(Recorded data)
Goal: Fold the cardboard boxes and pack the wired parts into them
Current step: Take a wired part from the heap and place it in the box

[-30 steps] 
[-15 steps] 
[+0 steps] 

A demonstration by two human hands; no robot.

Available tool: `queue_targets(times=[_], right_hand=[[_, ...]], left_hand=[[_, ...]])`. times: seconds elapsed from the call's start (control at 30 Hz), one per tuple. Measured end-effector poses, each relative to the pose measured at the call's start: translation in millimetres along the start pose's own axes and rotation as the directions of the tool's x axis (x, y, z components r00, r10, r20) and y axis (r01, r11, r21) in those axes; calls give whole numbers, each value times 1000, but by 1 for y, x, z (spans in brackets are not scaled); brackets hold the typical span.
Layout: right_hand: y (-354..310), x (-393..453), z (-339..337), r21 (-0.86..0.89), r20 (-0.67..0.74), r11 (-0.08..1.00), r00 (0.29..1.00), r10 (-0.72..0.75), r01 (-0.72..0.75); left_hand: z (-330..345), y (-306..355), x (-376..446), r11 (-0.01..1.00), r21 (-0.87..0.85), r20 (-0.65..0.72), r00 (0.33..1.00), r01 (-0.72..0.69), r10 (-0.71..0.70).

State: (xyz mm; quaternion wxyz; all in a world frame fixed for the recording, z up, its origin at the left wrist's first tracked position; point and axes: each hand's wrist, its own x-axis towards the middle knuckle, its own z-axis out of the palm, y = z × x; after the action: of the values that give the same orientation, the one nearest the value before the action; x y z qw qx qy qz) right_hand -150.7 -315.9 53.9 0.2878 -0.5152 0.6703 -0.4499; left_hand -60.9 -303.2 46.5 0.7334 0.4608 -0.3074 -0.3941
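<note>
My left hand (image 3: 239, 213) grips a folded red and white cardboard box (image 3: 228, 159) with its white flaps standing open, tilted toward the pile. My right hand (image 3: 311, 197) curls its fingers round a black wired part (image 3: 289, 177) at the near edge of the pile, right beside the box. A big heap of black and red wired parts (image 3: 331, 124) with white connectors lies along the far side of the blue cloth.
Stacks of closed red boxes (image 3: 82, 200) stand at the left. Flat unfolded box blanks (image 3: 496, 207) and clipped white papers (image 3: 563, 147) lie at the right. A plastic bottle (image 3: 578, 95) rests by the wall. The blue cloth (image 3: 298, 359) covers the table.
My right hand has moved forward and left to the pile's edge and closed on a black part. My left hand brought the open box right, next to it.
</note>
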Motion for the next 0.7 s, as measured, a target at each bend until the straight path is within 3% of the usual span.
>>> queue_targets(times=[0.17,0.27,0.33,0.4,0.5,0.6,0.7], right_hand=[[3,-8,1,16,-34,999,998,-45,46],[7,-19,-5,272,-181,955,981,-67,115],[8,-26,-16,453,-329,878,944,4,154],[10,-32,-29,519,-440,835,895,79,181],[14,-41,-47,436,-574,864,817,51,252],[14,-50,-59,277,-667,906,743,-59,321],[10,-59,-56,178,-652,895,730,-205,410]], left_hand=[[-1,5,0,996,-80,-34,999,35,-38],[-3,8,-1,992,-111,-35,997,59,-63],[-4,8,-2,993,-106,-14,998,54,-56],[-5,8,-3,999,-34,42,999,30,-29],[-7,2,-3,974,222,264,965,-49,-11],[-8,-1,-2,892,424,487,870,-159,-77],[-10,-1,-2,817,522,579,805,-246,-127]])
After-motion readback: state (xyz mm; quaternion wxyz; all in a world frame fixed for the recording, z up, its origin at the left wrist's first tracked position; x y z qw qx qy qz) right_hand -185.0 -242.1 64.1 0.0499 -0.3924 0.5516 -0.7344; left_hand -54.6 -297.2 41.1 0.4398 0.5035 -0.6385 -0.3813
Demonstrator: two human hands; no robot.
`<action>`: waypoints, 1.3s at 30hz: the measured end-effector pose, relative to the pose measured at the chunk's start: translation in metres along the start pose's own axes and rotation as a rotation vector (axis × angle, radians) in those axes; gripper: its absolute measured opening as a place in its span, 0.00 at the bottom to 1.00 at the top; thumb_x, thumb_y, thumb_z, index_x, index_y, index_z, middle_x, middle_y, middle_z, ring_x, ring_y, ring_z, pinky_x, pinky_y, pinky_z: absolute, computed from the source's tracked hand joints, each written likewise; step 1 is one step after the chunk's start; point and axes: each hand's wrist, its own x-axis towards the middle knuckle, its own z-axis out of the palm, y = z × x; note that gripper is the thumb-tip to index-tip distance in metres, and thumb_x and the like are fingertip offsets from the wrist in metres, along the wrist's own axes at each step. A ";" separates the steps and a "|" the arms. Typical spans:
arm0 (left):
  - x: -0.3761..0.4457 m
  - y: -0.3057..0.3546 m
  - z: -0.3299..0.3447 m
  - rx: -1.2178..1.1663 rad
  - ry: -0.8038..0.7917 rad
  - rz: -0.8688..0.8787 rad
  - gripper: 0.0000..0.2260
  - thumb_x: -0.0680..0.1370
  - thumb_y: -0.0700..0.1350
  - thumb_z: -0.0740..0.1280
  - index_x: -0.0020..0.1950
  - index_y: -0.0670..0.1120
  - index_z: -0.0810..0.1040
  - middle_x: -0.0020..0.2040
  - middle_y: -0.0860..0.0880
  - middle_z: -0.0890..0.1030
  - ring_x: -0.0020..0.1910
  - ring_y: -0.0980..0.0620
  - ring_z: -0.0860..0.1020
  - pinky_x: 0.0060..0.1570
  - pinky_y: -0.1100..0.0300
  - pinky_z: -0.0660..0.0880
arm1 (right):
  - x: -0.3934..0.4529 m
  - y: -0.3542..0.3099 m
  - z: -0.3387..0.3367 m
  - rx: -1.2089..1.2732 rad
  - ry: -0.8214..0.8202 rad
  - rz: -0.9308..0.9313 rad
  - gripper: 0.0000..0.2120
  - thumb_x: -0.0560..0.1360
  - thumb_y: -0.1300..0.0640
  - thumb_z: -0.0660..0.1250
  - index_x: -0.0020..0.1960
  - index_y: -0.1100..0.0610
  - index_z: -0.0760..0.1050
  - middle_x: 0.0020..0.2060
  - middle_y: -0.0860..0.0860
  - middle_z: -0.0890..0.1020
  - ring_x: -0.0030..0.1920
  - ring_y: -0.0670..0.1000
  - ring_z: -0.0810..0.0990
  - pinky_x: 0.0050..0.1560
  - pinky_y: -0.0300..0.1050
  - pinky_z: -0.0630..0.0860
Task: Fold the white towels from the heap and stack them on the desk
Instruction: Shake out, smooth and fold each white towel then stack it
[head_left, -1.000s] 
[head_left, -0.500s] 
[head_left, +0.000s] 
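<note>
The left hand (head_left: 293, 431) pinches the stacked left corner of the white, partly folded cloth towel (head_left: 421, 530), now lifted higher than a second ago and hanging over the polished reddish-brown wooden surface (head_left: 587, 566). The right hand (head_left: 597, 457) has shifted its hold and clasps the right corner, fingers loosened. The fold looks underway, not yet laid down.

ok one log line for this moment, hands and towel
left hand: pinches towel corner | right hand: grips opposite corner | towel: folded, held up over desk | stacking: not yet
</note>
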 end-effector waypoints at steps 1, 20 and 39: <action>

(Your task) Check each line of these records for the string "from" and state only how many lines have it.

(Output of the exercise) 4